When people call 211 with healthcare needs, people call most often with needs for community clinics, aging and disability services, and dental care. These three needs have consistently topped the list over the last two years. The 4th and 5th most common calls are for medical expense assistance and hospitals. What might be most surprising is the high demand for dental care assistance among 211 callers. The 2021 Community Needs Assessment finds oral health in decline across the state, which is further complicated by a shrinking pool of medical dental care providers. For most people, costs are the barrier to care, which only balloons further as issues are not cared for. According to DHHS, nearly 60% of Nebraska’s children deal with tooth decay before they even reach Kindergarten. And, although dental care is treated as an entirely separate, elective form of care it is highly correlated to other serious health issues such as diabetes, Alzheimer’s and mental illness.

211 Healthcare Needs and Unmet Needs Are Nearly Identical

Breakdown of 211 Helpline Health Calls By Need Subcategory Compared with A Breakdown of Unmet Health Needs by Subcategory

When 211 specialists cannot provide a referral for a caller request, they log an unmet need. The most common reason a need may be unmet is because no program exists. This is most common among medical expense assistance. Here it is important to note that while nearly 70% of unmet health needs were related to medical expenses assistance, overall, 211 is able to provide roughly 80% of health callers with a resource.

Frequency of Unmet Needs Due to No Program Available for Health Calls by Subcategory

Across the U.S., communities face imbalances in access, quality and outcomes in their healthcare systems -- Nebraska is no exception.

In Omaha, BIPOC communities experience higher rates of health issues and a higher likelihood of destabilizing factors that exacerbate health risks. While the disparities in our communities are unfortunately not unique, the details hold the keys to repairing balance and healthcare equity in the Omaha-Council Bluffs metro and across the state.

  • Survey findings show disparities in mental health and general health disparities across groups by income, age, sex, race and location.
  • Mental health struggles were highest for groups including youth, low-income earners, women, and Black and Hispanic communities.
  • General health as “poor” or “fair” was highest for groups including seniors, low-income earners, and Black and Hispanic communities.
  • Infant mortality rates found to be dramatically worse for Indigenous, Black and Hispanic populations.

The 2021 Community Needs Assessment reveals that some of the largest health disparities occur geographically, particularly areas populated by lower-income, Black and Hispanic communities.

BIPOC and low-income families also report higher rates of feeling treated as less intelligent, less respected and more unfairly treated in day-to-day life.
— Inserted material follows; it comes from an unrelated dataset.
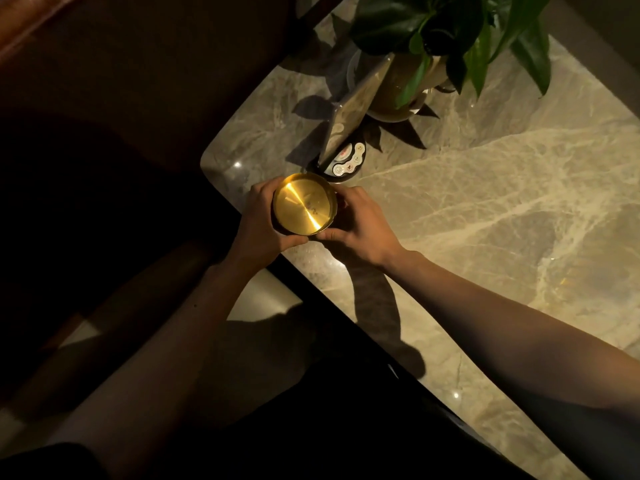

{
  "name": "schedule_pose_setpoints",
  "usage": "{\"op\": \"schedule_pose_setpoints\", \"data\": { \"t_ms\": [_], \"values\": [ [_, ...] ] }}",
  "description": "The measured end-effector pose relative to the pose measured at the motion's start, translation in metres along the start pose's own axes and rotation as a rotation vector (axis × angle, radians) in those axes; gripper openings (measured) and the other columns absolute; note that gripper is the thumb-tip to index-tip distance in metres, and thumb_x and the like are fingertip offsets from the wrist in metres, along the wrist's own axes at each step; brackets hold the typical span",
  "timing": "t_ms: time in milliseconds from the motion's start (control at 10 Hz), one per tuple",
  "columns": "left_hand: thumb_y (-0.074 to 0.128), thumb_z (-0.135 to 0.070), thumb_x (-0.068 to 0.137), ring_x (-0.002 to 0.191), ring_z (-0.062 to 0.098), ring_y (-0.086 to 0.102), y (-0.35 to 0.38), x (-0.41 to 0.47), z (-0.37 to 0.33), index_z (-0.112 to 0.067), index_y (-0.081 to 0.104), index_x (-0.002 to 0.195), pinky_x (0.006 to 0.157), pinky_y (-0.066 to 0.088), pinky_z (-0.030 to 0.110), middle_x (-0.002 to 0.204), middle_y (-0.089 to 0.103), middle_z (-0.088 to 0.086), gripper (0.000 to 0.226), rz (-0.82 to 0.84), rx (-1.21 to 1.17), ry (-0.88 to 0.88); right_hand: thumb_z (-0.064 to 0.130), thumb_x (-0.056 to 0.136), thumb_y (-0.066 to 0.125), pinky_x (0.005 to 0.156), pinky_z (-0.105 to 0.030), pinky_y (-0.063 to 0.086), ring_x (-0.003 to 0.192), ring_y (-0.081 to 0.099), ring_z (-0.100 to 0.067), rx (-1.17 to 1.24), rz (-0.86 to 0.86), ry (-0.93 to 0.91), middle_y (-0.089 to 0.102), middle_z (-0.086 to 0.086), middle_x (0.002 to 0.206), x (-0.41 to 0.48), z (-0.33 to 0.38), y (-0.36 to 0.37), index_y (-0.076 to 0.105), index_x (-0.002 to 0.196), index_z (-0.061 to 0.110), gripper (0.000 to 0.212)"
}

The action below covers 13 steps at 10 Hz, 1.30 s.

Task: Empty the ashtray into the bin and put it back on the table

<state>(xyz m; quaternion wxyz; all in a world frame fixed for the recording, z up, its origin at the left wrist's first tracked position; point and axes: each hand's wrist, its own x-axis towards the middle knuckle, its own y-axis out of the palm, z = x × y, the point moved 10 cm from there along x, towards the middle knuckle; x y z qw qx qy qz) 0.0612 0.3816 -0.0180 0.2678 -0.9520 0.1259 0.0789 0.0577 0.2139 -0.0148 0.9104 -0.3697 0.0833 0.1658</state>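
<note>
1. Two hands clasp the gold ashtray (304, 209) between them: left hand (265, 225) wrapped round its left wall, right hand (358, 225) round its right wall, thumbs nearly meeting at the near rim.
2. Both hands are curled partway closed on the ashtray; it sits at the corner edge of the marble table (502, 209), whether resting on it or lifted just above, cannot tell.
3. Fingers on the far side are hidden behind the ashtray wall. Left of the table all is deep shadow; no bin can be made out.
4. Ashtray is round, no long axis; open mouth faces up. Small specks lie on its floor.
5. Just beyond stands a tilted card stand (346, 133), then a potted plant (440, 39).
</note>
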Motion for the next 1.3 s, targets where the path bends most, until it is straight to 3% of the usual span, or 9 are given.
{"op": "schedule_pose_setpoints", "data": {
  "t_ms": [100, 300, 500, 900, 1100, 1300],
  "values": [
    [0.096, -0.010, 0.051, 0.131, 0.031, 0.044, -0.004, 0.004, 0.010, -0.003, 0.037, 0.143, 0.104, 0.046, 0.051, 0.141, 0.040, 0.018, 0.110, -0.003, -0.002, 0.006, 0.043, 0.071, 0.084, 0.101, -0.023, 0.034, 0.123, 0.049, -0.022, -0.010, 0.003, 0.009, 0.053, -0.012, 0.134, 0.008, 0.000, 0.010, 0.042, 0.144, 0.010, 0.091],
    [0.095, -0.012, 0.052, 0.132, 0.031, 0.043, -0.011, 0.008, 0.024, -0.006, 0.037, 0.144, 0.106, 0.045, 0.050, 0.144, 0.040, 0.016, 0.109, -0.015, 0.016, -0.031, 0.045, 0.071, 0.083, 0.098, -0.021, 0.033, 0.121, 0.050, -0.023, -0.020, -0.008, 0.005, 0.054, -0.012, 0.133, 0.017, 0.004, 0.018, 0.044, 0.142, 0.008, 0.089],
    [0.095, -0.014, 0.053, 0.129, 0.028, 0.046, -0.011, 0.009, 0.030, -0.010, 0.039, 0.145, 0.106, 0.045, 0.045, 0.143, 0.044, 0.014, 0.108, -0.010, 0.022, -0.062, 0.049, 0.070, 0.082, 0.098, -0.029, 0.041, 0.117, 0.052, -0.023, -0.034, -0.004, 0.024, 0.055, -0.011, 0.130, 0.018, 0.002, 0.025, 0.045, 0.141, 0.009, 0.089],
    [0.093, -0.014, 0.057, 0.129, 0.028, 0.048, -0.009, 0.007, 0.036, -0.009, 0.038, 0.146, 0.104, 0.046, 0.049, 0.143, 0.045, 0.014, 0.105, -0.020, -0.020, -0.039, 0.047, 0.070, 0.083, 0.095, -0.025, 0.036, 0.117, 0.051, -0.023, -0.063, -0.015, 0.016, 0.057, -0.011, 0.129, 0.018, 0.003, 0.026, 0.046, 0.138, 0.009, 0.086],
    [0.094, -0.012, 0.056, 0.137, 0.027, 0.043, -0.005, 0.002, 0.041, -0.008, 0.028, 0.150, 0.110, 0.042, 0.049, 0.149, 0.039, 0.014, 0.115, -0.009, -0.071, -0.090, 0.045, 0.071, 0.084, 0.097, -0.023, 0.034, 0.121, 0.050, -0.023, -0.056, -0.009, 0.022, 0.056, -0.011, 0.132, 0.018, 0.003, 0.025, 0.045, 0.140, 0.008, 0.088],
    [0.093, -0.015, 0.060, 0.138, 0.028, 0.041, -0.007, -0.008, 0.033, -0.005, 0.027, 0.149, 0.111, 0.040, 0.050, 0.149, 0.038, 0.017, 0.112, -0.066, -0.090, -0.078, 0.041, 0.074, 0.082, 0.105, -0.034, 0.040, 0.124, 0.051, -0.027, -0.004, -0.002, 0.021, 0.053, -0.015, 0.135, 0.015, 0.001, 0.020, 0.041, 0.143, 0.005, 0.088]
  ]
}}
Similarly, these demographic populations report the highest rates of low-health literacy. Ideas of things like good health, hygiene and preventative care are often cultural. Area providers are seeking to build increased trust is by employing Community Health Workers to meet and consult with patients. People with a similar background and personal experience with the health matters can help a patient navigate to appropriate supports. 

UWM’s strategic investment in community health workers has proven instrumental in bridging gaps to access, fostering a healthier community today, and laying the foundation for a stronger tomorrow. By funding these dedicated professionals in trusted nonprofits across the metro, we have not only enhanced healthcare accessibility but also addressed systemic barriers that disproportionately affect vulnerable populations. As we move forward, UWM remains committed to building on this foundation, continuously striving for equitable healthcare and envisioning a community where well-being knows no bounds.

Sources:

Professional Research Consultants: Community Health Needs Assessment. 2021. 

Omaha Community Foundation: Landscape Listening Report. 2020. 

Voices for Children: Nebraska Kids Count, 2019.

University of Nebraska Medical Center: Status of the Nebraska Healthcare Workforce. 2020.